I’m sure this has been discussed before, but what would it take for all the top authors of IF to get together and form some kind of committee or quality assurance collective? I don’t specifically mean in the sense of commercialization, as I know TextFyre has tried and failed, etc. but just something like a set of regulations and guidelines that a title has to meet to be worthy of being a “good” work.
In other words, I see some disparate examples of high quality output (Hadean Lands is often at the top of anyone’s list, etc.) but where does a person (perhaps someone only casually getting into text adventures) go to in order to get something to play that they know is going to be worth their time?
Back in the day, you could pick up any Infocom title and be sure that it had some redeeming quality to it. Sure, some may have preferred certain titles over others, but they had all been tested and had a degree of thought behinds them. They all had substance, even if the particular story wasn’t your “cup of tea”.

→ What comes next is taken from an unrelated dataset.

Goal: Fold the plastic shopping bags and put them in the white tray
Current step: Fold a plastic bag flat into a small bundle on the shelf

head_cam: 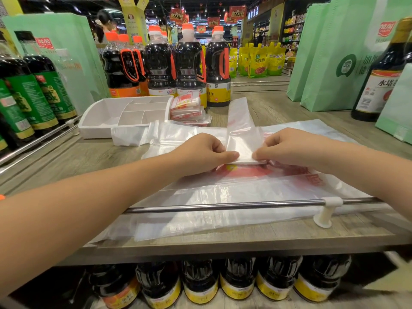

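The 2 hands are curled in: left hand [200,152] and right hand [289,146] each pinch a side of the thin, white translucent plastic shopping bag [243,150] at its folded near end. The bag's narrow strip lies flat on the wood-grain worktop [89,157] - nearer than the white compartmented plastic tray [89,128] at rear left.

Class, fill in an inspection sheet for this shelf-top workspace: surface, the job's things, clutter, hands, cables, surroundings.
Surface: wooden shelf top, metal rail along its near edge.
Job's things: plastic bag strip partly folded; flat bags beneath it; stack of folded bags right of the white tray.
Clutter: soy sauce bottles behind the tray.
Hands: left hand and right hand both pinch the strip.
Cables: nothing seen.
Surroundings: green tote bags, shop aisles beyond.
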Demonstrator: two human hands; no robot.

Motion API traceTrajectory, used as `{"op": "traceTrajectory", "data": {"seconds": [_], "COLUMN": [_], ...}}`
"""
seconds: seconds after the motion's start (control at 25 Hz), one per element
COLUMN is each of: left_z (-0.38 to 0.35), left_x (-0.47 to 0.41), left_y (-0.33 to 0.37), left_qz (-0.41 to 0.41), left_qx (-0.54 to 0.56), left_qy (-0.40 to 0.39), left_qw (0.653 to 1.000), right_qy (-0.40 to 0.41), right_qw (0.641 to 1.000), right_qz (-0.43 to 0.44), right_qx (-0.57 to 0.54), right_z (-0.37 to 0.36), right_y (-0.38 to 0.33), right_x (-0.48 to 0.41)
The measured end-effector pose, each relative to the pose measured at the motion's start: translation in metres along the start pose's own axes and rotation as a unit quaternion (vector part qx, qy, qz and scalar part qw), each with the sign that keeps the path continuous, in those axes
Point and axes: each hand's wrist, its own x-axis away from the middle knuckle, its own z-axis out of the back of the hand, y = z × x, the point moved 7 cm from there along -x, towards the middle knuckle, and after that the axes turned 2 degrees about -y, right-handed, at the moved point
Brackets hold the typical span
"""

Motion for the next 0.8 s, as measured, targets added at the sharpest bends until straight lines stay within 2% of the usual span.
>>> {"op": "traceTrajectory", "data": {"seconds": [0.2, 0.28, 0.44, 0.56, 0.8], "left_z": [0.005, 0.008, 0.004, -0.001, -0.007], "left_x": [0.001, 0.003, 0.01, 0.01, 0.009], "left_y": [0.002, 0.008, 0.02, 0.017, 0.013], "left_qz": [-0.024, -0.067, -0.165, -0.154, -0.128], "left_qx": [-0.05, -0.06, -0.107, -0.128, -0.141], "left_qy": [0.072, 0.086, 0.044, 0.015, -0.028], "left_qw": [0.996, 0.992, 0.98, 0.98, 0.981], "right_qy": [0.026, 0.064, 0.117, 0.111, 0.092], "right_qw": [0.996, 0.991, 0.98, 0.981, 0.968], "right_qz": [-0.006, 0.021, 0.11, 0.125, 0.156], "right_qx": [0.085, 0.116, 0.116, 0.102, 0.173], "right_z": [0.0, 0.004, 0.006, 0.004, -0.003], "right_y": [0.004, 0.003, -0.007, -0.006, -0.008], "right_x": [-0.005, -0.005, -0.004, -0.007, -0.01]}}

From my perspective, blindly going to IFDB and then trying to separate the wheat from the chaff isn’t a good way to represent the art form. All the stuff there is all over the map. You’ve got 1-star stuff mixed in with stuff that is 4-star, and so on. I have no confidence that when I download a title that it’s going to be worth my time, that it will be presented well, that it’ll display well on my interpreter of choice, etc.
I guess what I’m trying to say is that I think it would do great things for the IF community to appoint “board members” of some type to generate author guidelines, to promote the art form, to put a stamp of approval on high quality titles, to define some sort of benchmark or “bar” that IF titles should strive to meet.
There’s a certain stigma to self-published works in any medium, be it YouTube videos, MP3.com (back in the day), ReverbNation, or dumping an eBook on Amazon. Even if IF can no longer be commercialized in a monetary sense, can there at least be some kind of “guiding hand” steering its course–something to lend an air of authenticity to a body of work?
I know that’s a lot of unclear rambling, but basically I’m looking for a bunch of the sages and gurus involved in this crazy IF thing to form some kind of unified front, operating as if a company, even if there’s really no money to be had. Just something to help the energy reach a critical mass, instead of authors orbiting around this nebulous concept like lonely satellites.